Dans la dernière décennie, le paradigme de traitement des cancers a été révolutionné par les avancées de la biologie humaine. Le temps du traitement reposant sur le principe one size fits all est aujourd'hui révolu. Le néologisme theranostic résume la nouvelle pratique médicale fondée sur l'utilisation d'un test diagnostique qui permet d'orienter la thérapeutique du patient. La Lettre du Cancérologue a donc souhaité vous proposer dans 2 numéros, celui-ci et celui de mai, un point complet sur les avancées de cette médecine de précision, cancer par cancer.

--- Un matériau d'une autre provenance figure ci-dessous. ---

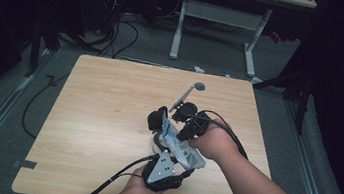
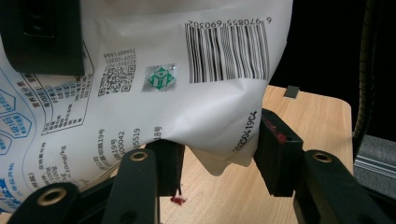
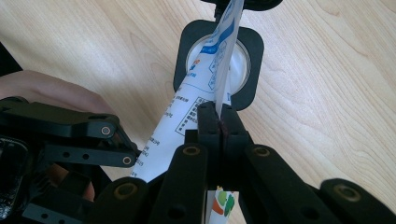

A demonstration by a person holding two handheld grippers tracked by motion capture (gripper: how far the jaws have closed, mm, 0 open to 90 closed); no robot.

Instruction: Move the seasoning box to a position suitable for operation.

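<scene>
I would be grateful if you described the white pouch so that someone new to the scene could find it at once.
On the light wooden table, look near the front edge where two hands meet. Between the left gripper and the right gripper is the white pouch, held over a black square holder. It is the soft white thing there, with blue print and a barcode.

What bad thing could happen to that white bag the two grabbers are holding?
The right gripper pinches just a thin edge of the white bag, so the edge might slip out or tear. The left gripper holds a bunched bottom corner, which could slide free. The bag hangs over the black-rimmed container, so a wobble might spill things onto the table.
</scene>
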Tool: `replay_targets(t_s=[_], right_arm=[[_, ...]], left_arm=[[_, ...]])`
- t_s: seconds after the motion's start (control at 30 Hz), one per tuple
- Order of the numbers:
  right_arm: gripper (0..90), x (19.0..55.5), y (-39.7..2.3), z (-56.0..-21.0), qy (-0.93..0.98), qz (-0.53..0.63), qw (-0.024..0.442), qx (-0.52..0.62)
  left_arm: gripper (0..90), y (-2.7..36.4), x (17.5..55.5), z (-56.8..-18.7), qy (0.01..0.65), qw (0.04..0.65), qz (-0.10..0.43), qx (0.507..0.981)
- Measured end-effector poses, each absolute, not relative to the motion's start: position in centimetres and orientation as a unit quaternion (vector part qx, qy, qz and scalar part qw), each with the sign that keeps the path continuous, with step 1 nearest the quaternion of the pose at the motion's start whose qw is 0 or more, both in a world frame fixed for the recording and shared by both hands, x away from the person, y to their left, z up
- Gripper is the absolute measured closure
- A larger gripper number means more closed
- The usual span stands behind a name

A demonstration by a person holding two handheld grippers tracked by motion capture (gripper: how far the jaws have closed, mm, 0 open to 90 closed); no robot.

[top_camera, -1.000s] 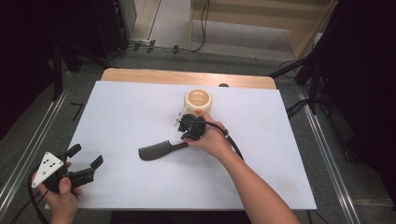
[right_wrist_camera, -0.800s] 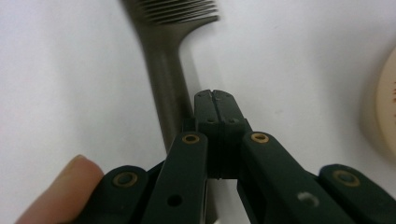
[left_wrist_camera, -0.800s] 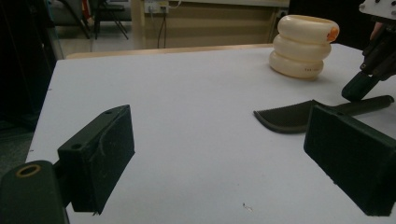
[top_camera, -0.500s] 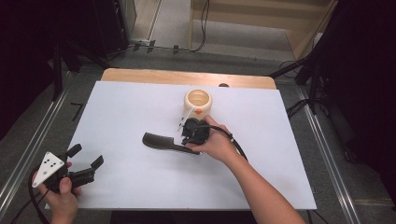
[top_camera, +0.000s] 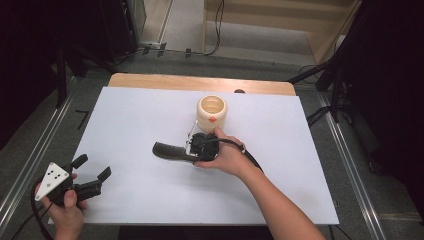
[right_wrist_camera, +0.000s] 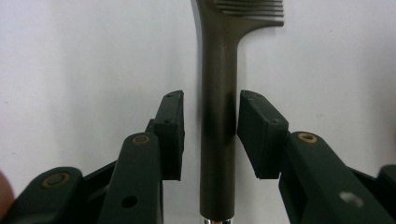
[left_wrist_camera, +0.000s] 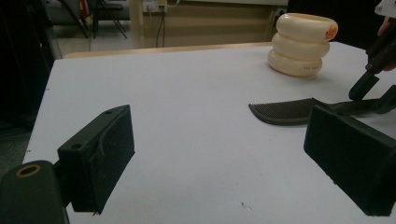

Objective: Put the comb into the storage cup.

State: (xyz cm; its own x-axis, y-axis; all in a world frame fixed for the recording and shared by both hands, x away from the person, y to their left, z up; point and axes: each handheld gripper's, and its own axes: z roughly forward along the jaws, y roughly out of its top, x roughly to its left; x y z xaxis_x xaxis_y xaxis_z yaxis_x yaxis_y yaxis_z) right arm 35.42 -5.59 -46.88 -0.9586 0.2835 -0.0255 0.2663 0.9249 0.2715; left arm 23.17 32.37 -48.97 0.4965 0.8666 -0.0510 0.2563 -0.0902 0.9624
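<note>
White table (top_camera: 130,120), wooden strip along its far edge. Cream ringed cup (top_camera: 212,113) stands upright past mid-table, same spot as a second ago. Dark comb (top_camera: 172,151) lies flat on the white surface just in front of the cup, teeth toward the left; a second ago it sat lower and more tilted, held fast, so it has been carried a little toward the cup and set down. Right gripper (right_wrist_camera: 209,135) straddles the comb's handle; its jaws have just been opening, pads now released with a slim gap either side of the handle, comb between them but not pinched. Reads as a finished placement, comb let go; backing the hand off looks next. Left gripper (left_wrist_camera: 219,154) idles near the table's near-left corner, jaws spread wide, nothing between them, unmoved.
</note>
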Motion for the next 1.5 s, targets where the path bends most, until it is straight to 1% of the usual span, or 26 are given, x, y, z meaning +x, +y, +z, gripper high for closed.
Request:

Si les progrès de cette médecine de précision sont aujourd'hui spectaculaires, comme vous pourrez le lire, une question demeure cependant : tous les patients bénéficient-ils aujourd'hui de ces avancées ? La réponse est probablement non. C'est dire l'intérêt de plusieurs panels de discussion qui se sont exprimés lors du meeting annuel de l'American Association for Cancer Research. Dans le panel Innovative molecular approaches and models to advance precision health equity, à côté des facteurs classiques tels que les facteurs environnementaux, comportementaux et sociaux, T. Wallace, du Center to Reduce Cancer Health Disparities, souligne que “les facteurs biologiques et génétiques jouent un rôle”. Il est alors regrettable de constater que, dans les études cliniques et précliniques ou la recherche de base contre le cancer, les données sont biaisées en faveur des “populations blanches non hispaniques”. Autre exemple, le Cancer Genome Atlas Program, qui a caractérisé plus de 20 000 cancers primitifs pour 33 types de cancers, a recueilli les échantillons de seulement 12 % de personnes d'ascendance africaine, 3 % d'ascendance hispanique et 0,2 % d'indiens américains. Le National Institutes of Health finance actuellement de nouveaux modèles, en particulier des patients-derived xenograft mouse models (PDXS), à côté d'autres modèles de souris génétiquement modifiées et de cultures de cellules humaines en 3D. Un financement est prévu pour développer ces modèles spécifiquement vers les minorités humaines sous-représentées.
Avec un exemple : le cancer de la prostate. Ce modèle concernant la prostate, développé au MD Anderson, a déjà permis d'identifier d'importantes différences génétiques. Tous les PDXS provenant de patients d'ascendance africaine ont en effet ou des altérations de BRCA1, BRCA2, et/ou d'autres gènes de réparation de l'ADN, mais aucun n'a démontré de fusion EMRSS-2ERG retrouvée communément chez les patients “blancs”.
De façon plus précise, un autre panel a discuté de la biologie tumorale au travers de l'ethnicité et de l'ascendance génétique. Sophia George, de l'université de Miami, a ainsi pu enrôler 1 018 femmes atteintes d'un cancer du sein ou de l'ovaire dans les Caraïbes. Les premiers résultats suggèrent qu'aux Bahamas, par exemple, la majorité des femmes atteintes d'un cancer du sein ont des tumeurs triple-négatives, alors qu'en Haïti, un large pourcentage des femmes exprime un cancer du sein HER2.
On le voit avec les exemples de ces 2 panels, les efforts sont essentiellement nord-américains. Il n'est cependant pas interdit de rêver d'utiliser, dans d'autres contrées, cette médecine de précision qu'est la théranostique comme outil afin de réduire l'inéquité à l'égard d'autres minorités.